И теперь Норберт сидел в тени, с ароматом заваренной мяты во рту и облепленными сахаром губами, держа под рукой очки, и ждал.

В городе что-то назревало, но вовсе не нечто такое, что можно было бы отснять и бросить на растерзание божествам МегаНета. Чем бы оно ни было, оно пряталось где-то под поверхностью.

Воздух дрожал от жары. Надев очки, Норберт пробудил их едва заметным движением руки.

Сорок один градус. В тени. Вокруг шла своим чередом шумная жизнь рыночной площади, переполненная конгломератом звуков, запахов и красок. То и дело сквозь толпу протискивался дребезжащий скутер на ископаемом топливе. Вид голубоватого облачка выхлопных газов казался неуместным, удивительным и экзотическим. Нефть продолжала существовать, вот только никто не хотел ее покупать, кроме Азии и Африки. В течение двадцати лет самая потрясающая метрополия мира превратилась из рая на земле в обычный, пришедший в упадок арабский город. Все, что осталось от нефтедолларового великолепия, – возможность купаться в бензине за жалкие десять дирхамов за литр. Потрепанные «бентли» и «роллс-ройсы», «мерседесы» с выбитыми стеклами и тарахтящие скутеры, переделанные в грузовые тележки, – и в меру дешевое электричество, почти круглые сутки. В Европе, схваченной за горло доктриной сбалансированного развития, даже это было бы чересчур.

Из отеля «Кингс Меридиан», в котором жил Норберт, он видел хрустальные башни Мина-Сейахи, невероятными формами устремившиеся в небо. Бывшее чудо архитектуры, некогда освещенное ночью подобно драгоценным камням, теперь пугало выбитыми стеклами и наполовину разрушенным гигантским шпилем Бурдж-Халифа, в свое время уходившим в небеса на восемьсот метров с лишним.

Когда-то считалось, что туризм заменит нефть, вот только никому не хотелось ехать в отпуск в самое сердце Сунны, где можно повиснуть на строительном кране или оказаться обезглавленным на площади за чересчур бравурную мелодию в коммуникаторе. В нескольких эмиратах, таких как Дубай, законы оставались достаточно мягкими, но этому уже приходил конец. К тому же мало кто из европейцев мог позволить себе путешествовать дальше, чем можно было дойти пешком.

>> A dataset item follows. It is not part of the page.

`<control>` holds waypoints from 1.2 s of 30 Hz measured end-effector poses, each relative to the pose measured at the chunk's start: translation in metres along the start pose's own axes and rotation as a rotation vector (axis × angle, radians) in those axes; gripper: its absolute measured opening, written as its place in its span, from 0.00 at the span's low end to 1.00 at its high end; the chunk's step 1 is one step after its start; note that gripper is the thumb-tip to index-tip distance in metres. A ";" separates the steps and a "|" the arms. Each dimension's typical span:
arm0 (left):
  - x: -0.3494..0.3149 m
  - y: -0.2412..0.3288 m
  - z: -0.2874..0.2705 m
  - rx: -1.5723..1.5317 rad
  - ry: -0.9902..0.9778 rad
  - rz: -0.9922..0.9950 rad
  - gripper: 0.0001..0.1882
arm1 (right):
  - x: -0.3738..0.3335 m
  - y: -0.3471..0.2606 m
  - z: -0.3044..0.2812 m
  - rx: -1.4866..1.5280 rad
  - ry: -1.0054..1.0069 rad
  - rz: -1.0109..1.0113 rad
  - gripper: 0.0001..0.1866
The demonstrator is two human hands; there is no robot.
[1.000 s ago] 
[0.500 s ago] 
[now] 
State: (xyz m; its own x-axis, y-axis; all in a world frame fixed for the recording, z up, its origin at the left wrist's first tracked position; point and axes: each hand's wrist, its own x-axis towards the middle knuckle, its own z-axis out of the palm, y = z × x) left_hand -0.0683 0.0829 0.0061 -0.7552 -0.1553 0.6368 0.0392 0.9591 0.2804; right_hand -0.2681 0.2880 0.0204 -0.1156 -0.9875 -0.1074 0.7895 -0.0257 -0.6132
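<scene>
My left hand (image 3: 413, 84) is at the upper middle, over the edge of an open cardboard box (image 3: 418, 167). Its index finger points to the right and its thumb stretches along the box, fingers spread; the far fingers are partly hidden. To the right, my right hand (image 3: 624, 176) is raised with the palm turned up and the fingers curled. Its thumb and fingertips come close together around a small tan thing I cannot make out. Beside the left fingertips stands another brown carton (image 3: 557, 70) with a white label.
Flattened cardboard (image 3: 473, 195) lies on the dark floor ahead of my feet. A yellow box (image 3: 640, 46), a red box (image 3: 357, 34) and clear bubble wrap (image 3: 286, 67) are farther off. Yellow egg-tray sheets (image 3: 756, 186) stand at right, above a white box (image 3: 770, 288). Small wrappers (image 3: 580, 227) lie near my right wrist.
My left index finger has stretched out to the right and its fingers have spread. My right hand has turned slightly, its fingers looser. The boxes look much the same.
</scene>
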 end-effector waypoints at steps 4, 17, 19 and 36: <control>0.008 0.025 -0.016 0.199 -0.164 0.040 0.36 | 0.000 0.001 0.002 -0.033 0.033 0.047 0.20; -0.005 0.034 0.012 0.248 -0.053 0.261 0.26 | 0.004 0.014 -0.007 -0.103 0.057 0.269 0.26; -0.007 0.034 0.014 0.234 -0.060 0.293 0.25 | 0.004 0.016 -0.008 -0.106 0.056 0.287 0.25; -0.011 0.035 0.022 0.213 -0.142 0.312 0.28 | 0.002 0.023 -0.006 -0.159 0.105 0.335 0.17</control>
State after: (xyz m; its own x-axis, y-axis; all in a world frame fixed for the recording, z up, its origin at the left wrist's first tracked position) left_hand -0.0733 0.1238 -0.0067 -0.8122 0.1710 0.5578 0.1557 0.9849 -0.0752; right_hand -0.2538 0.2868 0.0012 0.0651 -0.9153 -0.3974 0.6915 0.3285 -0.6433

В итоге искусственные острова в заливе превратились в торчащие из моря пустынные отмели, пугающие культями высохших пальм и руинами зданий.

Когда мир покупал нефть, было объявлено, что он высасывает богатства арабской земли, и против Большого Дьявола был устроен джихад. Когда нефть перестали покупать, доходы упали во много раз, а джихад тех времен оказался детской игрой по сравнению с тем, что творилось сейчас. Открытая война не разразилась лишь потому, что ни у Севера, ни у Сунны не было на нее средств. Дубай стал одним из островков относительного спокойствия посреди океана безумия и ярости.

Вокруг пульсировала обычная какофония рынка – беспорядочный шум арабско-латиноамериканских шлягеров, сражавшийся с пискливыми рыданиями болливуд-бхангра и вьет-диско. Напротив столика Норберта сидел на крыльце своей лавочки продавец ковров, куря кальян. Его белый силуэт, закутанный в доходящую до земли дишдашу, выделялся на фоне пестрой стены, покрытой мозаикой персидских узоров, которые вручную ткали где-то в китайском концлагере.

Возле узорного сосуда и запыленных ботинок продавца на тротуаре стояло блюдце со стаканчиком чая.

Подняв голову, Норберт взглянул сквозь стекла своих «рэй-банов», легкими движениями пальцев задавая крупноформатную матрицу, навел резкость на морщины на щеках продавца и его старое задумчивое лицо, а затем сделал снимок. Похоже, интуиция его не подвела – кадр получился фантастический. Движением руки он отправил его на свой личный адрес и вздохнул. МегаНет не нуждался ни в фантастических кадрах, ни в «симпотных фотках». Он нуждался в ивенте.